Main informationBy: Jorge Cruz (CENTRIA)

Date: Wednesday, 23rd of June 2010, 14h00

Location: FCT/UNL, Seminar Room (Ed. II)
AbstractTraditional algorithms for enforcing hull-consistency on numerical CSPs rely on the decomposition of the original constraints into a set of primitive constraints for which the inverse with respect to each variable can be easily computed. The decomposition of the constraints has the main disadvantage of worsening the dependency problem due to the addition of new variables and consequent loss of the dependency between values of related variables. This talk presents a new approach where the main idea is exactly the opposite, i.e., to try to compose equality constraints reducing the dependency problem. Such composition may be effective if hull-consistency can still be enforced on the resulting composite constraint. In fact, recent research shows that hull-consistency enforcement does not require the decomposition into primitive constraints as long as the original constraint function is monotonic with respect to each variable. The proposed algorithm is able to make constraint compositions dynamically during the solving process, according to the monotonicity properties of each box, and to use the composite constraints to prune the variable domains. Additionally, the splitting strategy is tuned to obtain sub-boxes with the required monotonicity conditions. As such, both branching and pruning are dynamically adapted according to the monotonic properties identified at each region of the search space. The advantages and limitations of the proposed approach will be discussed on a set of illustrative examples.

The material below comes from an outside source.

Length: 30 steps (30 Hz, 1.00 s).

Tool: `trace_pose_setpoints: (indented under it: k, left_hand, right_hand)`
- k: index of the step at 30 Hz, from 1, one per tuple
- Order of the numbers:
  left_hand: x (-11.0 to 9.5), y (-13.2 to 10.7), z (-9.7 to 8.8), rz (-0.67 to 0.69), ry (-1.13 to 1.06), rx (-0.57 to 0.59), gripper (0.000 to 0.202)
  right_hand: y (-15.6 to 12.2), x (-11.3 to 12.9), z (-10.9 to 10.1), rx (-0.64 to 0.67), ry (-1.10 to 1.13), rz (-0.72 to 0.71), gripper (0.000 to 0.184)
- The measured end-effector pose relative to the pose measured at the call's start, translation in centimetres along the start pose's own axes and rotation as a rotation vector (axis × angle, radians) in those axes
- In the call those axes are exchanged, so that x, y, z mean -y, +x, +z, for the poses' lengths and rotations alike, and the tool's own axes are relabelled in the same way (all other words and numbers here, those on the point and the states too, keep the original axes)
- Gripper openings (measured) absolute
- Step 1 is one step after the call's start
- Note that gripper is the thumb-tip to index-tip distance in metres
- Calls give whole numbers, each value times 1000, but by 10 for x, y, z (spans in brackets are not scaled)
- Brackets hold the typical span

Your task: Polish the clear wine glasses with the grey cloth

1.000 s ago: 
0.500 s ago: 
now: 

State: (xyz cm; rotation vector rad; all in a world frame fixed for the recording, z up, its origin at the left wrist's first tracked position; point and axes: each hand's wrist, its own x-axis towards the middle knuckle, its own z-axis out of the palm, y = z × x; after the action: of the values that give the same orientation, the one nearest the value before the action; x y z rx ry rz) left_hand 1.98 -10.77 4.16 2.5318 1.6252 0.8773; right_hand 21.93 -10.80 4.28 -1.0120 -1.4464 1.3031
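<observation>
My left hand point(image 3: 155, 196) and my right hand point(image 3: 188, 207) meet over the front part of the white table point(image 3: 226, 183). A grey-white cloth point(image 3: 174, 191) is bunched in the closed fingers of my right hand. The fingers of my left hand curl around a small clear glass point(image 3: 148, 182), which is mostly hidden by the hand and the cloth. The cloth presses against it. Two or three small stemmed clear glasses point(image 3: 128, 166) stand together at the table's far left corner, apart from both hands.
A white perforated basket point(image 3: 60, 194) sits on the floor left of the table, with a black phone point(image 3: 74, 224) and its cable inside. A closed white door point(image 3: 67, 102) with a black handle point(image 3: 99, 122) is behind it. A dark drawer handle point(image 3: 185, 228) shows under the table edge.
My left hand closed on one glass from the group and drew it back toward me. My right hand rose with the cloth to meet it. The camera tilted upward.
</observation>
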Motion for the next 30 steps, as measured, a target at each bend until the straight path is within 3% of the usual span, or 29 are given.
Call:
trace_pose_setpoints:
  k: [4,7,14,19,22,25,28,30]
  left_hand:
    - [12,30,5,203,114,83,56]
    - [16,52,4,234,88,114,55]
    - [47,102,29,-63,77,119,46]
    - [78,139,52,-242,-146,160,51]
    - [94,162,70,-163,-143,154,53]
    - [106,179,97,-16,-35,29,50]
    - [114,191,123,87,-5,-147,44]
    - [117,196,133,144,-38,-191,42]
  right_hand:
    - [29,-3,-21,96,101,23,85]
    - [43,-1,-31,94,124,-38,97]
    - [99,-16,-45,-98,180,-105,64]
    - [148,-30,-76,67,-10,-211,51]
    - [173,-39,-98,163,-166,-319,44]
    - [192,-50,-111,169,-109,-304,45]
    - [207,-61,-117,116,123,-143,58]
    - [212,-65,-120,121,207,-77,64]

Short-bioJorge Cruz is (since November 2003) an Assistant Professor of Computer Science in the Department of Computer Science of the FCT/UNL. He obtained his PhD in Computer Science at the UNL in 2003, with the dissertation "Constraint Reasoning for Differential Models" supervised by Prof. Pedro Barahona. Before that, he obtained an MSc in Computer Science at the UNL in 1995 and is a Computer Science Engineer since 1989. His primary research interests include: nonlinear constraints over continuous domains, uncertainty representation and reasoning with interval constraints, constraints for differential equations, probabilistic constraint reasoning.